Back-of-envelope Calculations

You need to have a basic sense of scalability to effectively conduct the back-of-the-envelope estimations. I have covered the basics of scalability and one basic practical example in my previous articles. Do check them out before this if you have no idea about scalability at all; this will help you connect with the topic, going forward from here.

Now, let us take one step back to understand what System design is -

System Design is the process of defining the elements such as the architecture, modules, and components, the different interfaces of those components, and the data that goes through the system. It is meant to satisfy the specific needs and requirements of a business or organization through the engineering of a coherent and well-running system.

What is the back-of-the-envelope calculation?

The back-of-the-envelope calculation is an approximate calculation that we either do in our minds or on a piece of paper, but the steps are not 100% accurate. Nonetheless, the results aim to be more accurate than wild guesses and less accurate than formal calculations.

That is the expectation of these. So, what is an approximation?

For example, what would be the value of (11 x 9.667)? verbally and with no calculators around.

Personally, my answer will be either 100 or 110, and I will simply choose one hundred for my convenience If I must derive another approximation from this value.

Although the exact answer is 106.337, I would avoid wasting time trying to get an exact calculation again as the entire discussion around this topic will be based on assumptions itself.

I believe I will have a cheat sheet on the last page of this article.

Now, back-of-the-envelope calculations are integral in system designs and help choose the right configurations and technologies for the system, and yes, you need an idea of how scalability works in technology to get an approximation value closer to what is actually expected.

So, this will include having scope for you to identify request-response size, database size, cache size, counts of microservices, load balancers, etc. The network bandwidth requirement estimation is also required for designing the system.

It is always a clever idea to estimate the scale of the system before starting any high-level or low-level designs. (LLD & HLD) I will make separate articles for this. But now, in this topic, let us just work with a few examples and understand the basic understanding and how this estimation works and looks like.
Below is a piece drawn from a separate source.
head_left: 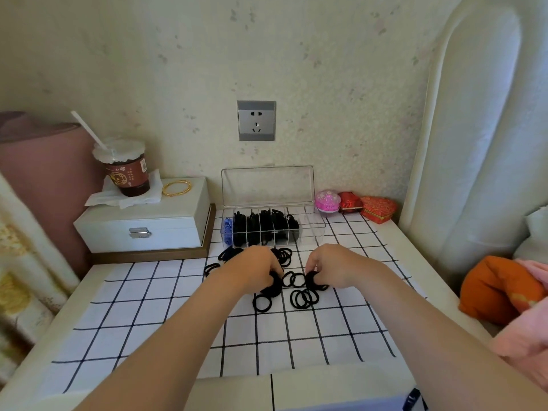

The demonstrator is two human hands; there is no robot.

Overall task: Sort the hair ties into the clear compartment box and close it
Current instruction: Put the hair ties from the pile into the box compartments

As per my POV, a system design has four major areas where the back-of-the-envelope calculations are required, and I will only talk about those: load estimates, database storage, cache estimates, and bandwidth estimates. Also, additionally, knowing if the system is read-heavy or write-heavy helps in better design and estimation.

Understanding the type of system helps to do good estimates. Also, knowing if the system is read-heavy or write-heavy is good for starting the estimations. For example, a tiny URL is read-heavy, whereas web crawlers are write-heavy systems.

Although this is more helpful in choosing the technologies and database types, it can help in making some decisions in caching, Caching is typically used to improve performance and is useful for reading-heavy systems and not for write-heavy systems.

Always remember a short word, BKMGTP.

B: Byte: Ten: 10 K: Kilo: Thousand: 1000 M: Mega: Million: 1000 0000 G: Giga: Billion: 1000 000 000 T: Tera: Trillion: 1000 000 000 000 P: Peta: Quadrillion: 1000 000 000 000 000

K*K = M | M*K =G | G*K = T | T*K =P

Let us start with load estimates, which is the traffic estimation of your system. So, the load estimate helps identify the volume of requests the system is going to process. You can say, requests per second, requests per minute, requests for an hour, or even daily user access (BAU). It is usually measured per second and can be scaled to per day if required.

Following an example of this in back-of-the-envelope format,

Let us assume a system has a write-to-read ratio of 1:100, and there are one million write calls per day.

Please try to figure out what would be the new right-per-second request.

As per the assumption ratio given, the new write request per sec we derive would be.

1M / (24 hours * 3600 seconds) ~= 12 requests/sec.

Then read requests per second that we would use basic match form the ratio to derive would equal to - ~1200 requests/sec.

Let us move on -

Now, database estimations. So, these are especially important as the database is an integral component of any application. Sometimes architects and engineers spend most of the time on business logic and services that need to be built and little time on database selection and estimates.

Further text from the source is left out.